(What the exercise asks) Word for word, print out all of the data, omitting every image.
-- Opening Marker --
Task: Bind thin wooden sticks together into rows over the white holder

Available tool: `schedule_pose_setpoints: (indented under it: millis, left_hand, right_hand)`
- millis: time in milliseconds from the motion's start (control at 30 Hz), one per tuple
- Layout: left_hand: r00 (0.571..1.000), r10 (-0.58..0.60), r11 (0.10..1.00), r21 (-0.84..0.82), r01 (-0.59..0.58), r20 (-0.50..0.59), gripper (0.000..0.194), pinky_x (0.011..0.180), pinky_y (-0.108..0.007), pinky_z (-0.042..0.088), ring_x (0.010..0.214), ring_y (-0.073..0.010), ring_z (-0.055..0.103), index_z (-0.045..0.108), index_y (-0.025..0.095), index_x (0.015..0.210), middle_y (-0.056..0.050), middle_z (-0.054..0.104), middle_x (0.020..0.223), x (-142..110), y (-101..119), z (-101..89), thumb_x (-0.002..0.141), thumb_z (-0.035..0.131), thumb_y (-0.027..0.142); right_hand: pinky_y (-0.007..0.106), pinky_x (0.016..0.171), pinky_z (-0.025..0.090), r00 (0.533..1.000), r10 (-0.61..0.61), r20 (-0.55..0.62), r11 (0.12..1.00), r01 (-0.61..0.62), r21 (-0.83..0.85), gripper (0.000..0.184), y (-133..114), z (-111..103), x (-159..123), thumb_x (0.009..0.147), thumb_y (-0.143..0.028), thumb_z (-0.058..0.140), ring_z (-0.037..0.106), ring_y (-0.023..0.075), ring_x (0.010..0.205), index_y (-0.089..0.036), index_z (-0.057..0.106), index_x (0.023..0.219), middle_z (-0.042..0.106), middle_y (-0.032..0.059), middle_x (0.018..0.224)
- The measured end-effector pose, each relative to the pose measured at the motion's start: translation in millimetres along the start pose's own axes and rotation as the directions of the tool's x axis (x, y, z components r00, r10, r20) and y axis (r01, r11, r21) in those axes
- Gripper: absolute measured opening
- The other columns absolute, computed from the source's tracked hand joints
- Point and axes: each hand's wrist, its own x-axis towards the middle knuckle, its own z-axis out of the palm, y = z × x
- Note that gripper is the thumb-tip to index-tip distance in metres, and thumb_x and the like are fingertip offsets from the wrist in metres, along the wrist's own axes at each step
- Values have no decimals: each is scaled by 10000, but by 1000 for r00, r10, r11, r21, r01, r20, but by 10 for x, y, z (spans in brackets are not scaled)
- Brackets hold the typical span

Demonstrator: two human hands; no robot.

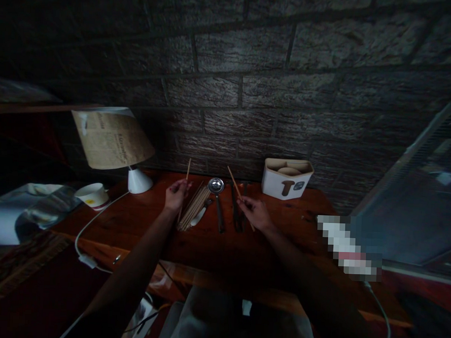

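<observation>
My left hand (pixel 178 193) is closed around a wooden chopstick (pixel 189 168) that points up and away from me. In my right hand (pixel 256 212) is another wooden chopstick (pixel 234 179), slanting up to the left, its lower end showing below the fingers. Between the hands, a bundle of chopsticks (pixel 193 207) lies on the wooden table (pixel 215 255). Beside the bundle is a light-bladed knife (pixel 199 217). A metal slotted ladle (pixel 216 186) lies at the middle, its handle toward me. Dark utensils (pixel 236 214) near my right hand are too dim to name.
A white, sectioned utensil holder (pixel 280 185) stands at the table's back right, before the brick wall (pixel 216 94). On the left are a lamp (pixel 113 138), its cord (pixel 92 221) and a white cup (pixel 93 196). A pixelated object (pixel 348 247) lies at the right edge.
</observation>
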Motion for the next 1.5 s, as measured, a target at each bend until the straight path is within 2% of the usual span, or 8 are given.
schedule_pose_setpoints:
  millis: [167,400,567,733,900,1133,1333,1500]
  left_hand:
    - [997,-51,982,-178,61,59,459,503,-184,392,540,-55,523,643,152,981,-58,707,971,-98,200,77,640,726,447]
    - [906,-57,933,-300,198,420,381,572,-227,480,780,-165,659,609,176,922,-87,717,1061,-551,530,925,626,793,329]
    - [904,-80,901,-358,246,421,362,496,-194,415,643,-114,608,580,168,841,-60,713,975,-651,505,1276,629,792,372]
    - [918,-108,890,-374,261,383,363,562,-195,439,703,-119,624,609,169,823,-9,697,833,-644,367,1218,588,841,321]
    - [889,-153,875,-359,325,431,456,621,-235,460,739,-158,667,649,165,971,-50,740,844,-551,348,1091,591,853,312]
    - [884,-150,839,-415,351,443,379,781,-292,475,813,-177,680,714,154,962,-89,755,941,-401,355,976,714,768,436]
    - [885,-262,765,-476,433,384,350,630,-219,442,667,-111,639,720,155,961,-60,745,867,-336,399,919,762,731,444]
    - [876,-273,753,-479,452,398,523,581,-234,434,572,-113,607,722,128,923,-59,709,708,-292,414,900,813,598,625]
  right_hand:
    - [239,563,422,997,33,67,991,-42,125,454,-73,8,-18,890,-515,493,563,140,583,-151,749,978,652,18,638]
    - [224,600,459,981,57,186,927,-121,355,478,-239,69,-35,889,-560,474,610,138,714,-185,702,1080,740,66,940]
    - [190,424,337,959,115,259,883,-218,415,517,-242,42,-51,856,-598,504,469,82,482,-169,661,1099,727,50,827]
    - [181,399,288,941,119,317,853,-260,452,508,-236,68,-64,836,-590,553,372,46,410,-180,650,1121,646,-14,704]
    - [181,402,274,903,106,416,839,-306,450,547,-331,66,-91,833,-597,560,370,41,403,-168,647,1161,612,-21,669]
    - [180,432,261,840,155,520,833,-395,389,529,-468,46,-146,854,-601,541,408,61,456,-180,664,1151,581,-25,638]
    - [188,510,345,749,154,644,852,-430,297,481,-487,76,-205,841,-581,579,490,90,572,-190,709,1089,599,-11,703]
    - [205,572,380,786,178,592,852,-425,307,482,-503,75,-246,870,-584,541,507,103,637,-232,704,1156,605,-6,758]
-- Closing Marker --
(Task response)
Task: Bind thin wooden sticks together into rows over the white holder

Available tool: `schedule_pose_setpoints: (indented under it: millis, left_hand, right_hand)`
- millis: time in milliseconds from the motion's start (control at 30 Hz), one per tuple
- Layout: left_hand: r00 (0.571..1.000), r10 (-0.58..0.60), r11 (0.10..1.00), r21 (-0.84..0.82), r01 (-0.59..0.58), r20 (-0.50..0.59), gripper (0.000..0.194), pinky_x (0.011..0.180), pinky_y (-0.108..0.007), pinky_z (-0.042..0.088), ring_x (0.010..0.214), ring_y (-0.073..0.010), ring_z (-0.055..0.103), index_z (-0.045..0.108), index_y (-0.025..0.095), index_x (0.015..0.210), middle_y (-0.056..0.050), middle_z (-0.054..0.104), middle_x (0.020..0.223), x (-142..110), y (-101..119), z (-101..89), thumb_x (-0.002..0.141), thumb_z (-0.035..0.131), thumb_y (-0.027..0.142); right_hand: pinky_y (-0.007..0.106), pinky_x (0.016..0.171), pinky_z (-0.025..0.090), r00 (0.533..1.000), r10 (-0.61..0.61), r20 (-0.55..0.62), r11 (0.12..1.00), r01 (-0.61..0.62), r21 (-0.83..0.85), gripper (0.000..0.184), y (-133..114), z (-111..103), x (-159..123), thumb_x (0.009..0.147), thumb_y (-0.143..0.028), thumb_z (-0.058..0.140), ring_z (-0.037..0.106), ring_y (-0.023..0.075), ring_x (0.010..0.205), index_y (-0.089..0.036), index_z (-0.057..0.106), index_x (0.023..0.219), middle_z (-0.042..0.106), middle_y (-0.032..0.059), middle_x (0.018..0.224)
- The measured end-effector pose, each relative to the pose measured at the motion's start: translation in millimetres along the start pose's own axes and rotation as the directions of the tool's x axis (x, y, z components r00, r10, r20) and y axis (r01, r11, r21) in those axes
- Gripper: absolute measured opening
- The other columns absolute, computed from the source's tracked hand joints
- Point and axes: each hand's wrist, its own x-axis towards the middle knuckle, its own z-axis out of the palm, y = z × x
- Note that gripper is the thumb-tip to index-tip distance in metres, and thumb_x and the like are fingertip offsets from the wrist in metres, along the wrist's own axes at each step
- Values have no decimals: each is scaled by 10000, but by 1000 for r00, r10, r11, r21, r01, r20, but by 10 for x, y, z (spans in brackets are not scaled)
- Brackets hold the typical span

Demonstrator: two human hands; no robot.


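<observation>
My left hand (pixel 178 193) is closed around a wooden chopstick (pixel 189 168) that points up and away from me. In my right hand (pixel 256 212) is another wooden chopstick (pixel 234 179), slanting up to the left, its lower end showing below the fingers. Between the hands, a bundle of chopsticks (pixel 193 207) lies on the wooden table (pixel 215 255). Beside the bundle is a light-bladed knife (pixel 199 217). A metal slotted ladle (pixel 216 186) lies at the middle, its handle toward me. Dark utensils (pixel 236 214) near my right hand are too dim to name.
A white, sectioned utensil holder (pixel 280 185) stands at the table's back right, before the brick wall (pixel 216 94). On the left are a lamp (pixel 113 138), its cord (pixel 92 221) and a white cup (pixel 93 196). A pixelated object (pixel 348 247) lies at the right edge.
</observation>
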Motion for the next 1.5 s, as measured, a target at each bend until the straight path is within 2% of the usual span, or 8 are given.
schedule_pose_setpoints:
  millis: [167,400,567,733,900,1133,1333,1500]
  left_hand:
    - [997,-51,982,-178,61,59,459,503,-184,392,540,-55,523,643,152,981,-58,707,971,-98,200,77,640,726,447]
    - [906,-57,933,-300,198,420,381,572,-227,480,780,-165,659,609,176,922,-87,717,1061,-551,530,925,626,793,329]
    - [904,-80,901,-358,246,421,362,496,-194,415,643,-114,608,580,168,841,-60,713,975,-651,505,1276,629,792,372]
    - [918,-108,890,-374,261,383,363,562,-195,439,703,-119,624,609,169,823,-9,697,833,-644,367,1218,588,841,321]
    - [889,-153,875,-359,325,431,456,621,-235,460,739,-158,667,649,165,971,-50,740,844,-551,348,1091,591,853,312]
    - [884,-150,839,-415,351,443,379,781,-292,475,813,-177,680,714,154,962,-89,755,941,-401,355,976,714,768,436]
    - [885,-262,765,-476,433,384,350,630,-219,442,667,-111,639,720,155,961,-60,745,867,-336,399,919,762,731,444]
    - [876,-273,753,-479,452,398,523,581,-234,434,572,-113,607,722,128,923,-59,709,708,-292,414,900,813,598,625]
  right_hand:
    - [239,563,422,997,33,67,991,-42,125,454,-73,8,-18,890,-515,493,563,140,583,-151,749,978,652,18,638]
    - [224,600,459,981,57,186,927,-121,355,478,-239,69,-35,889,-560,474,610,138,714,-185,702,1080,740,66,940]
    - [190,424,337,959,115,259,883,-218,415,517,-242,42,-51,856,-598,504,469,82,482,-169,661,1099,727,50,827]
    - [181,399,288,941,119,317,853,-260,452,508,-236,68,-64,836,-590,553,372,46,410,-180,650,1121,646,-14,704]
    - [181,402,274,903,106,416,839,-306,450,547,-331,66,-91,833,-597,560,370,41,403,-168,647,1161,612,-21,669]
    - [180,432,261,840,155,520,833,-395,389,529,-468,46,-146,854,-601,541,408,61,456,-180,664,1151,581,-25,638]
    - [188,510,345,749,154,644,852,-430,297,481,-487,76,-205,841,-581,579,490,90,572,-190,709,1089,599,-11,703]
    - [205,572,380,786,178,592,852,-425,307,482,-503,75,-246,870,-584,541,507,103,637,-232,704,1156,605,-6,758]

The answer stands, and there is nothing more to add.